James F. Battey, M.D., Ph.D.
Director
National Institute on Deafness and Other Communication Disorders

Dr. Battey pursued his undergraduate education at the California Institute of Technology, where he earned a B.S. with honors in physics. He earned his M.D. and Ph.D. in biophysics at Stanford University where he had residency training in pediatrics. His postdoctoral fellowship at Harvard Medical School was under the direction of the eminent scientist, Dr. Philip Leder. Dr. Battey has served the NIH since 1983, first on the staff of the National Cancer Institute (NCI) where he rose from Senior Staff Fellow to Senior Investigator. In 1988 he moved to the National Institute of Neurological Disorders and Stroke (NINDS) as the chief of the Molecular Neuroscience Section in the Laboratory of Neurochemistry. In 1992 he returned to the National Cancer Institute to head the Molecular Structure Section of the Laboratory of Biological Chemistry.

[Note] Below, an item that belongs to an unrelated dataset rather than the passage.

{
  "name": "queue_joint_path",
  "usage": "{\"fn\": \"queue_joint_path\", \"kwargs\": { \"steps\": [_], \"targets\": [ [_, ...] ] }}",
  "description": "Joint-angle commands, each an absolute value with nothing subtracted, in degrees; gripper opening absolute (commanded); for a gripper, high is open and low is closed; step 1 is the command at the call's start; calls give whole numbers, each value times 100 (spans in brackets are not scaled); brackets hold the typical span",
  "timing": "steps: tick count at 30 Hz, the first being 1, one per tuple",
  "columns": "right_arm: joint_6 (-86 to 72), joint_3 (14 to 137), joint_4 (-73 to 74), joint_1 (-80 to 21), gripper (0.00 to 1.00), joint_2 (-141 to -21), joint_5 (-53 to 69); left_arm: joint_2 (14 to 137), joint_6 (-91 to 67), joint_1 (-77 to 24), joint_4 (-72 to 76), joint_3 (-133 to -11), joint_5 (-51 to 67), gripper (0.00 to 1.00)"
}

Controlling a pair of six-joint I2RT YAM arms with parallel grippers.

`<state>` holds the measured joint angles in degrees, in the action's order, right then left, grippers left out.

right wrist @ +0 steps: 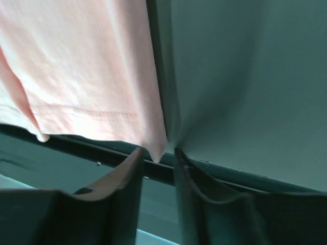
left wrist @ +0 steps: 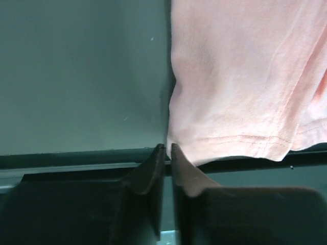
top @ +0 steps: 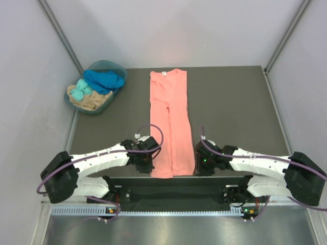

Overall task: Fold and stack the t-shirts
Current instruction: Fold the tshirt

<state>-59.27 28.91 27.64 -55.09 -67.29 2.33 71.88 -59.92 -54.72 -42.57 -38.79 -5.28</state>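
At the near table point(top: 235, 112) edge, the pink shirt point(top: 171, 122) lies as a long folded strip, its hem between the two grippers and its collar toward the far side.

Risk, near end: the hold on each hem corner looks slight. If the arms lift now, a corner would likely slip free, or only the top layer would rise, and the strip would fall open. Risk, farther along: a lift on one side alone would likely skew the fold and drag the collar end askew.

Left gripper point(left wrist: 167, 146): jaws almost together, a thin slit between them. The hem corner touches the tips, but whether cloth is nipped cannot be told.

Right gripper point(right wrist: 158, 150): jaws parted a little, with the corner's point hanging between the tips, unclamped.

Far left: the basket point(top: 104, 62) holds blue point(top: 104, 79), turquoise point(top: 80, 92) and tan point(top: 92, 102) shirts, well apart from the strip.
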Motion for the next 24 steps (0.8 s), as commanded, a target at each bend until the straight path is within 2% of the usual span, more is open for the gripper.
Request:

While working with Dr. Leder, Dr. Battey was part of a team that isolated and characterized the human c-myc gene, a key growth regulatory nuclear proto-oncogene, a gene that contributes to cancer formation when inappropriately expressed. He became interested in neuropeptides and their receptors at this time, because of their dual function as growth factors and regulatory peptides. His group isolated cDNA and genomic clones for mammalian bombesin-like peptides, key regulators of secretion, growth and neuronal activity. Dr. Battey continued this work at NINDS where his laboratory cloned and characterized the genes for three subtypes of mammalian receptors for bombesin-like peptides. His team of NCI's Laboratory of Biological Chemistry was among the first to clone the gene encoding cdk5, a member of the cyclin-dependent kinase family, which are important proteins involved in cell cycle control. He has served as Director of Intramural Research, NIDCD, since 1995, where he has developed a program with a major focus on the identification and characterization of genes involved in human communication disorders. In February 1998, Dr. Battey was appointed Director, NIDCD, and is currently serving in that position.

In 2002, Dr. Elias Zerhouni, named Dr. Battey Chair of the NIH Stem Cell Task Force.

Department of Health and Human Services
Office of Budget
William R. Beldon

Mr. Beldon is currently serving as Acting Deputy Assistant Secretary for Budget, HHS. He has been a Division Director in the Budget Office for 16 years, most recently as Director of the Division of Discretionary Programs. Mr. Beldon started in federal service as an auditor in the Health, Education and Welfare Financial Management Intern program. Over the course of 30 years in the Budget Office, Mr. Beldon has held Program Analyst, Branch Chief and Division Director positions. Mr. Beldon received a Bachelor's Degree in History and Political Science from Marshall University and attended the University of Pittsburgh where he studied Public Administration. He resides in Fort Washington, Maryland.